Kurtz no tuvo que preguntarse quién había sido; aquel no era el estilo de los chicos locales. Registró el resto del edificio y descubrió que su arma de repuesto había desaparecido. La ventana de la salida de incendios seguía ligeramente abierta. La cerró y echó el pestillo.

—Espero que te lo hayas pasado bien, Artful Dodger —murmuró Kurtz.

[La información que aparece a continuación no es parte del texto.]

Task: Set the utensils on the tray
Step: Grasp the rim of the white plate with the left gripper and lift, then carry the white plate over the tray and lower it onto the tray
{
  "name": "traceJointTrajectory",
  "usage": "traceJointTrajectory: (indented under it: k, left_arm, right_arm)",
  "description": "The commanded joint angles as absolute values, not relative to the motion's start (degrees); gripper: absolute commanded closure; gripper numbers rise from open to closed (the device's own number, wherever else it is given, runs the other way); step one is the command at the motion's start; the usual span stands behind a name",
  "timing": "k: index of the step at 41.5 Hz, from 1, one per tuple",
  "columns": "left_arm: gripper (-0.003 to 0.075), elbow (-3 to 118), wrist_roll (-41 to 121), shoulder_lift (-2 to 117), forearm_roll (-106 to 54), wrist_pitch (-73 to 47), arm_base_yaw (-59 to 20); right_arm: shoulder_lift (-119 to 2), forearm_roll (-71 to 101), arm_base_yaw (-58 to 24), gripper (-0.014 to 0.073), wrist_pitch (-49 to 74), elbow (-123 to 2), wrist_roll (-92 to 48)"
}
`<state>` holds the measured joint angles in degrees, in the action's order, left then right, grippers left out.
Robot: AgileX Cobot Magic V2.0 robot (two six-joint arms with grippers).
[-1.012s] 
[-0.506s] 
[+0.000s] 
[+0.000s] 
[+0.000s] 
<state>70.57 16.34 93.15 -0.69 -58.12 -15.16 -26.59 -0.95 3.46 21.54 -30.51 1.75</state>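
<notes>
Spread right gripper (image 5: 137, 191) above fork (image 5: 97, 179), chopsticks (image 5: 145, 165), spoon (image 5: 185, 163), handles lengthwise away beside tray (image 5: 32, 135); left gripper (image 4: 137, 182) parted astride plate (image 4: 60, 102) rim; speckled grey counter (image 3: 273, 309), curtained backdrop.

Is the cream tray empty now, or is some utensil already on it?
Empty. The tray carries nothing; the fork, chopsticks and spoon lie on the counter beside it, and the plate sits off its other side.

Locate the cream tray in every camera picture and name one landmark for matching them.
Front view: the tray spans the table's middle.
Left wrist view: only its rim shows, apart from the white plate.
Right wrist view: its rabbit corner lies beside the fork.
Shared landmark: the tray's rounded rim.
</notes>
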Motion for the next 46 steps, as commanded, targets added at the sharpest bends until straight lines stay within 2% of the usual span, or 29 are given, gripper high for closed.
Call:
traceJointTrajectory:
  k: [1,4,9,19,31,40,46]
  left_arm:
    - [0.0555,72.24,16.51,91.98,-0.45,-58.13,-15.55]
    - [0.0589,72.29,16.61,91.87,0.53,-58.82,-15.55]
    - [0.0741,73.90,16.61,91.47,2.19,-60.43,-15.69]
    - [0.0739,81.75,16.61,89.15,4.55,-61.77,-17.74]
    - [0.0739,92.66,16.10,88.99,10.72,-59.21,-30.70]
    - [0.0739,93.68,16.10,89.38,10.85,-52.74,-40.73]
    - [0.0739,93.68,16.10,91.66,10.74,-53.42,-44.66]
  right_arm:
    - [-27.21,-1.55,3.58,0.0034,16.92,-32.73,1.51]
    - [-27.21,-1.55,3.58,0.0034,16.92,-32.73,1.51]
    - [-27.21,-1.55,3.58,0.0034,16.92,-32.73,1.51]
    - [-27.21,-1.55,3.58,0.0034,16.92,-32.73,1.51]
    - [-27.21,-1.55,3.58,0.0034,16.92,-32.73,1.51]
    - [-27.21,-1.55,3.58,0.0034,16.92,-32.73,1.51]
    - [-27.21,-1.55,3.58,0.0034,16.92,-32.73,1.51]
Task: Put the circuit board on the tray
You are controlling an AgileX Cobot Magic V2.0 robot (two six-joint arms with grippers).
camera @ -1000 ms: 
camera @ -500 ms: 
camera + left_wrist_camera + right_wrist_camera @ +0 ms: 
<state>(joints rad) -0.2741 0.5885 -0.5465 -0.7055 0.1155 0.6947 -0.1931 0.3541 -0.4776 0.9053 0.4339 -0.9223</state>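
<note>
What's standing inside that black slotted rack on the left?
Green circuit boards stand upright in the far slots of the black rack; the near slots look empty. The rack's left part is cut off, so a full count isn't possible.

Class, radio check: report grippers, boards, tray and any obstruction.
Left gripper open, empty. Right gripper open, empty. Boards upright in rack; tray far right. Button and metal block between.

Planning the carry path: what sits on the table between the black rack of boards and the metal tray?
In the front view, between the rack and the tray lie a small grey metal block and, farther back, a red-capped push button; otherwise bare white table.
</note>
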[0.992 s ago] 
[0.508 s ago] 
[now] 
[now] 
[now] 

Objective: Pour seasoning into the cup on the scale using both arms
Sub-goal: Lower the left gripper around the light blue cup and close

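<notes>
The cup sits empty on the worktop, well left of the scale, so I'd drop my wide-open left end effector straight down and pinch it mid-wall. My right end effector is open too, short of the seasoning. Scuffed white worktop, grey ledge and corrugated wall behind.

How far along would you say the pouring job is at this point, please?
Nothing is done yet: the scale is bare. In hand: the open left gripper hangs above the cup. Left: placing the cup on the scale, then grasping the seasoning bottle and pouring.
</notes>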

Encontró algo de ropa limpia sobre la que no había meado nadie y entró a darse una ducha, teniendo la cautela de comprobar si había algún tipo de trampa antes de meterse en el agua. Después echó la ropa prestada en una bolsa de lavandería junto con las cosas en las que su visitante había orinado y limpió la mierda de la biblioteca; se sintió como esos idiotas a los que había visto en el parque junto al río paseando a sus grandes perros con el recogedor siempre preparado. Lo tiró todo (la ropa sucia, la bolsa de heces, el colchón, la ropa de cama, las almohadas y la silla Eames) al contenedor bajo la ventana trasera. Luego Kurtz se volvió a lavar las manos y, totalmente vestido a excepción de las botas Mephisto que había decidido quedarse, se acurrucó en su banco de ejercicios de la habitación frontal de la segunda planta, puso su alarma mental a las siete de la mañana y se durmió al instante.